- AIM OF THE EXERCISE
Repeat the listing in full, word for word.

Segment Start: GIVEN MATERIAL

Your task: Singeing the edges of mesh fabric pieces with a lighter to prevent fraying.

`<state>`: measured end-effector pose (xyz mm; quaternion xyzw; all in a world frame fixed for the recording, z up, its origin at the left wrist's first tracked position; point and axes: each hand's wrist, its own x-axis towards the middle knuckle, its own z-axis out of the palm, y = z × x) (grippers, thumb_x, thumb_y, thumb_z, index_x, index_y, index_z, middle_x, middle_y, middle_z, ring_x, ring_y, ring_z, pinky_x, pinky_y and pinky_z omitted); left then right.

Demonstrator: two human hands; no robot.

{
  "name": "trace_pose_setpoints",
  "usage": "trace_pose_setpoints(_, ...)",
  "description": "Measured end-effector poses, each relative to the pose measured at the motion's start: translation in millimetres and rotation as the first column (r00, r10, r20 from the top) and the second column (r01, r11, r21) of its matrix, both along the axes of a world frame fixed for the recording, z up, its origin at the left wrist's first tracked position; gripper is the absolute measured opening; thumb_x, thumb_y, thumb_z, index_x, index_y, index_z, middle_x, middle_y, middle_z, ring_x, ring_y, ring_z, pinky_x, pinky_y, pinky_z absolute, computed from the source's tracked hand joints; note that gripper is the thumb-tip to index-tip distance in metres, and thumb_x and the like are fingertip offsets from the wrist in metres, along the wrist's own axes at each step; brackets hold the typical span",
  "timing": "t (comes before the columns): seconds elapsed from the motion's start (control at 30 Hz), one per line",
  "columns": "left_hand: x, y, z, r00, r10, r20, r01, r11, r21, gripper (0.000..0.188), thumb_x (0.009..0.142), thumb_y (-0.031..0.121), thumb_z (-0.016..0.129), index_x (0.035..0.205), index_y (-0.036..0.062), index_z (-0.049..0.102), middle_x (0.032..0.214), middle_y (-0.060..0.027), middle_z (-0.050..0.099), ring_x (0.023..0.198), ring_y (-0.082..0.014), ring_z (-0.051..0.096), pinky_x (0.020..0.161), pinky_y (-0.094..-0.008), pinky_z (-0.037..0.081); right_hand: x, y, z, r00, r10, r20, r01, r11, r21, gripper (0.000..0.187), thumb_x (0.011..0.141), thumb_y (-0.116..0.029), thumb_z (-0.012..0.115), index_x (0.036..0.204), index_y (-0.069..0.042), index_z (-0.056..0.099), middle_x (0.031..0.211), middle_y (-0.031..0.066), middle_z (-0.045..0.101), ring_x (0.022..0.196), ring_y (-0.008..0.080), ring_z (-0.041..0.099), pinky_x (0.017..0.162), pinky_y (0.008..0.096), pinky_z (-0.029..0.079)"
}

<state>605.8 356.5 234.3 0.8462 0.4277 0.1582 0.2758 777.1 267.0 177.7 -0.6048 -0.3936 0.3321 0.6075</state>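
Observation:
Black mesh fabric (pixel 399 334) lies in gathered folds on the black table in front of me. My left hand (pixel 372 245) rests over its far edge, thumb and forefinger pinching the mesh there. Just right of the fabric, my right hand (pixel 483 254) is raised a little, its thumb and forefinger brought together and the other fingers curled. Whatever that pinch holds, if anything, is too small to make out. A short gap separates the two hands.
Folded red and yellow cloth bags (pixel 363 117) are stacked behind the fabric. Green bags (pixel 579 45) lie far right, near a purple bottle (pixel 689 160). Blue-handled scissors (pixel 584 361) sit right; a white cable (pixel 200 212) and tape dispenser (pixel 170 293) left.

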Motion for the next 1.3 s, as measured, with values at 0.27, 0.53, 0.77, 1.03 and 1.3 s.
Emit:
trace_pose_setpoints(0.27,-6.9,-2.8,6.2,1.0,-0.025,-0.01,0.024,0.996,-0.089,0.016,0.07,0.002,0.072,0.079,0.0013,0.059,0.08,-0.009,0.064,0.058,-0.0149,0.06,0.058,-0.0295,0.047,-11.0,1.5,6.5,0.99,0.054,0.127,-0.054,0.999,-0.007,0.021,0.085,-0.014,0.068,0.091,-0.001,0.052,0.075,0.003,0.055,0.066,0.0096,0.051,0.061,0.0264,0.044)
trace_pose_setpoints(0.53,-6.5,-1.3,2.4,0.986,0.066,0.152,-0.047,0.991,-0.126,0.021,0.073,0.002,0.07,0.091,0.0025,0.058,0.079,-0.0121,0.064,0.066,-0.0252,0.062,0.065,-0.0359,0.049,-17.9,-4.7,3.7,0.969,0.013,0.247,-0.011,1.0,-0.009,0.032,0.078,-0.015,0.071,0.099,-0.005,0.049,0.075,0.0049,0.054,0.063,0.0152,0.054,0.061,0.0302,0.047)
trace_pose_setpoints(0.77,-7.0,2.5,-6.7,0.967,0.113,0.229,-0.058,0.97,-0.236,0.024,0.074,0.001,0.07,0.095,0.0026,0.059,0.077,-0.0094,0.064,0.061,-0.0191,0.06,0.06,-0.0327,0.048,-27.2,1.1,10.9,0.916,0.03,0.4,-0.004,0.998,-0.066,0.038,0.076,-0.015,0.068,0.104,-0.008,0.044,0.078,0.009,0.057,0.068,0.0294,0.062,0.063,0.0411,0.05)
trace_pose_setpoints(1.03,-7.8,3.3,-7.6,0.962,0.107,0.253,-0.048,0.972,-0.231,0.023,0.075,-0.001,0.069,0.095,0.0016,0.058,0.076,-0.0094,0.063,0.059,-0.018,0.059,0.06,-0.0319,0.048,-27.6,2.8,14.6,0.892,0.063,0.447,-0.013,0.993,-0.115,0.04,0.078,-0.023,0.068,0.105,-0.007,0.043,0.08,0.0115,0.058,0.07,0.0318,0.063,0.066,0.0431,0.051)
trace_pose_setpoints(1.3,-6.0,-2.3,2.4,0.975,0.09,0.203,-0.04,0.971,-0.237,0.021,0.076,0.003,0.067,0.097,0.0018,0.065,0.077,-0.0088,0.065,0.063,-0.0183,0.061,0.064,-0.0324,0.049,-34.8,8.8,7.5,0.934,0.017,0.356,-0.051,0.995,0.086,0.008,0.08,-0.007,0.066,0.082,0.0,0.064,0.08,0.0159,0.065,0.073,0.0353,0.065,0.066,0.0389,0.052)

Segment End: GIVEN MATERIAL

- FINISHED TASK
Your task: Singeing the edges of mesh fabric pieces with a lighter to prevent fraying.

`<state>`: measured end-effector pose (xyz mm; quaternion xyzw; all in a world frame fixed for the recording, z up, its origin at the left wrist's first tracked position; point and axes: each hand's wrist, its own x-axis towards the middle knuckle, its own z-axis out of the palm, y = z × x) (grippers, thumb_x, thumb_y, thumb_z, index_x, index_y, index_z, middle_x, middle_y, middle_z, ring_x, ring_y, ring_z, pinky_x, pinky_y and pinky_z omitted); left then right.

Demonstrator: two human hands; no robot.

{
  "name": "trace_pose_setpoints",
  "usage": "trace_pose_setpoints(_, ...)",
  "description": "Measured end-effector poses, each relative to the pose measured at the motion's start: translation in millimetres and rotation as the first column (r00, r10, r20 from the top) and the second column (r01, r11, r21) of its matrix, both along the axes of a world frame fixed for the recording, z up, its origin at the left wrist's first tracked position; gripper is the absolute measured opening; thumb_x, thumb_y, thumb_z, index_x, index_y, index_z, middle_x, middle_y, middle_z, ring_x, ring_y, ring_z, pinky_x, pinky_y, pinky_z absolute, computed from the source's tracked hand joints; note that gripper is the thumb-tip to index-tip distance in metres, and thumb_x and the like are fingertip offsets from the wrist in metres, along the wrist's own axes at each step; brackets hold the typical span",
  "timing": "t (comes before the columns): seconds elapsed from the motion's start (control at 30 Hz), one per line",
  "columns": "left_hand: x, y, z, r00, r10, r20, r01, r11, r21, gripper (0.000..0.188), thumb_x (0.009..0.142), thumb_y (-0.031..0.121), thumb_z (-0.016..0.129), index_x (0.035..0.205), index_y (-0.036..0.062), index_z (-0.049..0.102), middle_x (0.032..0.214), middle_y (-0.060..0.027), middle_z (-0.050..0.099), ring_x (0.023..0.198), ring_y (-0.082..0.014), ring_z (-0.051..0.096), pinky_x (0.020..0.161), pinky_y (-0.094..-0.008), pinky_z (-0.037..0.081); right_hand: x, y, z, r00, r10, r20, r01, r11, r21, gripper (0.000..0.187), thumb_x (0.011..0.141), thumb_y (-0.116..0.029), thumb_z (-0.012..0.115), index_x (0.036..0.204), index_y (-0.069..0.042), index_z (-0.056..0.099), middle_x (0.031..0.211), middle_y (-0.031..0.066), middle_z (-0.045..0.101), ring_x (0.022..0.196), ring_y (-0.008..0.080), ring_z (-0.041..0.099), pinky_x (0.017..0.162), pinky_y (0.008..0.096), pinky_z (-0.029..0.079)"
}

<state>605.8 356.5 234.3 0.8462 0.4277 0.1582 0.2758 777.1 267.0 177.7 -0.6048 -0.3936 0.3321 0.6075</state>
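Observation:
Black mesh fabric (pixel 399 334) lies in gathered folds on the black table in front of me. My left hand (pixel 372 245) rests over its far edge, thumb and forefinger pinching the mesh there. Just right of the fabric, my right hand (pixel 483 254) is raised a little, its thumb and forefinger brought together and the other fingers curled. Whatever that pinch holds, if anything, is too small to make out. A short gap separates the two hands.
Folded red and yellow cloth bags (pixel 363 117) are stacked behind the fabric. Green bags (pixel 579 45) lie far right, near a purple bottle (pixel 689 160). Blue-handled scissors (pixel 584 361) sit right; a white cable (pixel 200 212) and tape dispenser (pixel 170 293) left.
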
Motion for the next 1.3 s, as measured, with values at 0.27, 0.53, 0.77, 1.03 and 1.3 s.
Emit:
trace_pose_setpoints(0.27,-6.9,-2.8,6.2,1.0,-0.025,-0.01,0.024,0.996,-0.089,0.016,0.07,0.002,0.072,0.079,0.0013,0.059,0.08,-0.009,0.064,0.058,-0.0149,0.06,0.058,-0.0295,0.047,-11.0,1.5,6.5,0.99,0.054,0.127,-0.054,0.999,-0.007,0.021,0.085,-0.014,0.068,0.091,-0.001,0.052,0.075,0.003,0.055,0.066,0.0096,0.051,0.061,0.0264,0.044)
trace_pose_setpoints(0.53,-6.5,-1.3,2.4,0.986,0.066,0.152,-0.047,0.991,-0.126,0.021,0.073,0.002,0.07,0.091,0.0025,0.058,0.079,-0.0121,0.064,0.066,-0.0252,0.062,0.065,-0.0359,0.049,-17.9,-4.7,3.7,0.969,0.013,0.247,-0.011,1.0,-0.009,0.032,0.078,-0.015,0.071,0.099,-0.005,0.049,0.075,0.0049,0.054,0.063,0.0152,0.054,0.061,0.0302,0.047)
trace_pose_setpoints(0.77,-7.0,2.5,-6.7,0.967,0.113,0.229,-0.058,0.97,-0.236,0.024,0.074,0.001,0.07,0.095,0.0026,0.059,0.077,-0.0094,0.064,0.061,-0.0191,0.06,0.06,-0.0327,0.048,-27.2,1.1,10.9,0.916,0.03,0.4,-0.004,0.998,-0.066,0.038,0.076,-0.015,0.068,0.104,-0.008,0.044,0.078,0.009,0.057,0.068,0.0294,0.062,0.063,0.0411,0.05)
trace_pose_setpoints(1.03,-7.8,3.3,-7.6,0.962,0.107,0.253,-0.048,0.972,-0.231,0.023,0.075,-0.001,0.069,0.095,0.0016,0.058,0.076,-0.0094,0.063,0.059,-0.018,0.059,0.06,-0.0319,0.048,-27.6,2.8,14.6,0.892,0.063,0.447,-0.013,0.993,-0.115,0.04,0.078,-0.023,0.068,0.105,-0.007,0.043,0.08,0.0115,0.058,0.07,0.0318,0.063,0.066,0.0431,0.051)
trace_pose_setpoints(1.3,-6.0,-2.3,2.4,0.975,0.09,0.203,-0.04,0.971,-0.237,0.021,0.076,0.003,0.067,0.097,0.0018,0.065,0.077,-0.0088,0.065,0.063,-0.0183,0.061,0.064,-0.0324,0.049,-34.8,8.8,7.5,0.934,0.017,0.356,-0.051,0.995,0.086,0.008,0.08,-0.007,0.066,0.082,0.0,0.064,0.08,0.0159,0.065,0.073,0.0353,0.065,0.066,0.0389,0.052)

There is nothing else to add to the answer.